### GIVEN INFORMATION
Segment Open
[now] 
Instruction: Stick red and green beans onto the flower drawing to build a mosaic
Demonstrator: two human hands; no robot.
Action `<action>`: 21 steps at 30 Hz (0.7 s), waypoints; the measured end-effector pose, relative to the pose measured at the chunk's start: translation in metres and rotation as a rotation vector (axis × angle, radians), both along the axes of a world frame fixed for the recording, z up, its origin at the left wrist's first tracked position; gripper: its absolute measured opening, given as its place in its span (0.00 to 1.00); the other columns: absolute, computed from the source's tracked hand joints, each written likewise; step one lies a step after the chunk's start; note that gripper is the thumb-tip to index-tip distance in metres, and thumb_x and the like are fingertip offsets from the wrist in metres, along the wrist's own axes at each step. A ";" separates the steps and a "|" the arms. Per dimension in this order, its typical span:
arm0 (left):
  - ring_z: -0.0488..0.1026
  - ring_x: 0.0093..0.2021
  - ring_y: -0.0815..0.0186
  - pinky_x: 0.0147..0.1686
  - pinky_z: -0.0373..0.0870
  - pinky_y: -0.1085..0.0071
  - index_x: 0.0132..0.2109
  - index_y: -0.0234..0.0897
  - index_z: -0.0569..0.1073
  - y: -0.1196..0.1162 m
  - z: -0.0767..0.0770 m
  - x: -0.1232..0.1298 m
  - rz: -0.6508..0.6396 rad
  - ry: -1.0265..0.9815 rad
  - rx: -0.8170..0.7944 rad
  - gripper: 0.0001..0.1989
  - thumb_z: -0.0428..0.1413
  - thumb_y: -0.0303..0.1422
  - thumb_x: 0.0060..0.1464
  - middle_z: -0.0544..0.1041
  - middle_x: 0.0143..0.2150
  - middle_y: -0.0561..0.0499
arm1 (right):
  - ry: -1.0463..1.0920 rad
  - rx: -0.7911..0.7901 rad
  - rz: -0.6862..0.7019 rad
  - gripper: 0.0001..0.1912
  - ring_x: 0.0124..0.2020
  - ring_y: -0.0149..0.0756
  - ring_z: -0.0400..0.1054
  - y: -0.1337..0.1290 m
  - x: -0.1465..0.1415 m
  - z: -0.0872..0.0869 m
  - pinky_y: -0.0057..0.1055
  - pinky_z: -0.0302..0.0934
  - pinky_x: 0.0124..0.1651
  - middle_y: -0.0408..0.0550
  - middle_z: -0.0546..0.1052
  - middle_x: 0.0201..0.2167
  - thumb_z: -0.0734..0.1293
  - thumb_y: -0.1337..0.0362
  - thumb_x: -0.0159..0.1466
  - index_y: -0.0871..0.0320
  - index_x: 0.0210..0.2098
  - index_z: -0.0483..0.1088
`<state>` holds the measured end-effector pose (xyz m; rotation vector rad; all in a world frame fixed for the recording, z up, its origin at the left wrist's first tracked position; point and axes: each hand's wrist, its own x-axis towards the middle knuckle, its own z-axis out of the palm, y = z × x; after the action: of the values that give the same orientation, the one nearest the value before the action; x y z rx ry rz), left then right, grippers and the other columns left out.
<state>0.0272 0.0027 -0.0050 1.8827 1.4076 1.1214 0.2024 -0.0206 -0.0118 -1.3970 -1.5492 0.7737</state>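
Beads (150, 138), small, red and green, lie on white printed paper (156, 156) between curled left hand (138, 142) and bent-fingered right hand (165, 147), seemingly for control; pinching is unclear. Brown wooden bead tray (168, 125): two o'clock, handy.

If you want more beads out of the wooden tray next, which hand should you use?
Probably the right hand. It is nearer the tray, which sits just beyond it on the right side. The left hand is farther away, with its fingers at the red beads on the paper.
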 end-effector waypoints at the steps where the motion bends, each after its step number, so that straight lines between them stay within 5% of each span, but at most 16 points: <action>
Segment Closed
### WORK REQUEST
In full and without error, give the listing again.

### ANSWER SPACE
[now] 
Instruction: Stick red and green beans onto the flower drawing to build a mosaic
Demonstrator: two human hands; no robot.
Action `<action>`: 21 steps at 30 Hz (0.7 s), waypoints; the measured end-effector pose, relative to the pose measured at the chunk's start: translation in metres and rotation as a rotation vector (axis × angle, radians), both along the axes of a world frame fixed for the recording, z up, its origin at the left wrist's first tracked position; gripper: its absolute measured opening, given as its place in its span (0.00 to 1.00); the other columns: absolute, computed from the source's tracked hand joints, each written likewise; step one lies a step after the chunk's start; note that gripper is the thumb-tip to index-tip distance in metres, and thumb_x and the like are fingertip offsets from the wrist in metres, along the wrist's own axes at each step. A ";" separates the steps and a "|" the arms. Per dimension in this order, its typical span:
arm0 (left):
  - ring_z: -0.0488..0.1026
  - ring_x: 0.0093..0.2021
  - ring_y: -0.0815..0.0186
  - pinky_x: 0.0147..0.1686
  - pinky_z: -0.0373..0.0870
  - pinky_y: -0.1085..0.0071
  - index_x: 0.0132..0.2109
  - index_y: -0.0234..0.0897
  - index_z: -0.0569..0.1073
  - y: -0.1196..0.1162 m
  - z: -0.0767..0.0770 m
  - x: -0.1232..0.1298 m
  - rz: -0.6508..0.6396 rad
  - ry: -1.0265..0.9815 rad
  - rx: -0.8170..0.7944 rad
  - gripper: 0.0001..0.1989
  - thumb_z: -0.0428..0.1413
  - thumb_y: -0.0303..0.1422
  - thumb_x: 0.0060..0.1464
  - middle_z: -0.0544..0.1041
  - middle_x: 0.0143..0.2150
  - middle_y: -0.0561..0.0499
arm1 (right):
  - ry: -1.0463..1.0920 rad
  - rx: -0.7911..0.7901 rad
  - rz: -0.6862..0.7019 rad
  - gripper: 0.0001..0.1912
  - ring_x: 0.0124..0.2020
  - ring_y: -0.0149..0.0756
  - ring_z: -0.0400..0.1054
  - y: -0.1337..0.1290 m
  - x: -0.1465..0.1415 m
  - z: -0.0872..0.0869 m
  - pinky_y: -0.0057..0.1055
  - pinky_z: -0.0302..0.0934
  - pinky_x: 0.0124..0.1651
  - middle_y: -0.0408..0.0550
  - middle_z: -0.0546..0.1052
  - middle_x: 0.0201..0.2167
  - thumb_z: -0.0734..0.1293
  - thumb_y: -0.1337..0.0362
  - thumb_x: -0.0159..0.1466
  - index_y: -0.0871..0.0320
  - index_x: 0.0210..0.2098
  - index_z: -0.0483..0.1088
`<state>` holds the measured end-effector pose (xyz m; rotation vector rad; all in a world frame fixed for the recording, z up, its origin at the left wrist's first tracked position; point and axes: each hand's wrist, its own x-axis towards the middle knuckle, its own z-axis out of the palm, y = z × x; after the action: of the values that give the same orientation, the one nearest the value before the action; x y z rx ry rz), left then right, grippers and the other columns left out.
<state>0.0272 0.0027 -0.0050 1.8827 1.4076 1.1214 0.2024 -0.0206 -0.0118 -1.3970 -1.5492 0.7737</state>
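Beads (150, 138), small, red and green, lie on white printed paper (156, 156) between curled left hand (138, 142) and bent-fingered right hand (165, 147), seemingly for control; pinching is unclear. Brown wooden bead tray (168, 125): two o'clock, handy.

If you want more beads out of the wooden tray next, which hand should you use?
Probably the right hand. It is nearer the tray, which sits just beyond it on the right side. The left hand is farther away, with its fingers at the red beads on the paper.
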 end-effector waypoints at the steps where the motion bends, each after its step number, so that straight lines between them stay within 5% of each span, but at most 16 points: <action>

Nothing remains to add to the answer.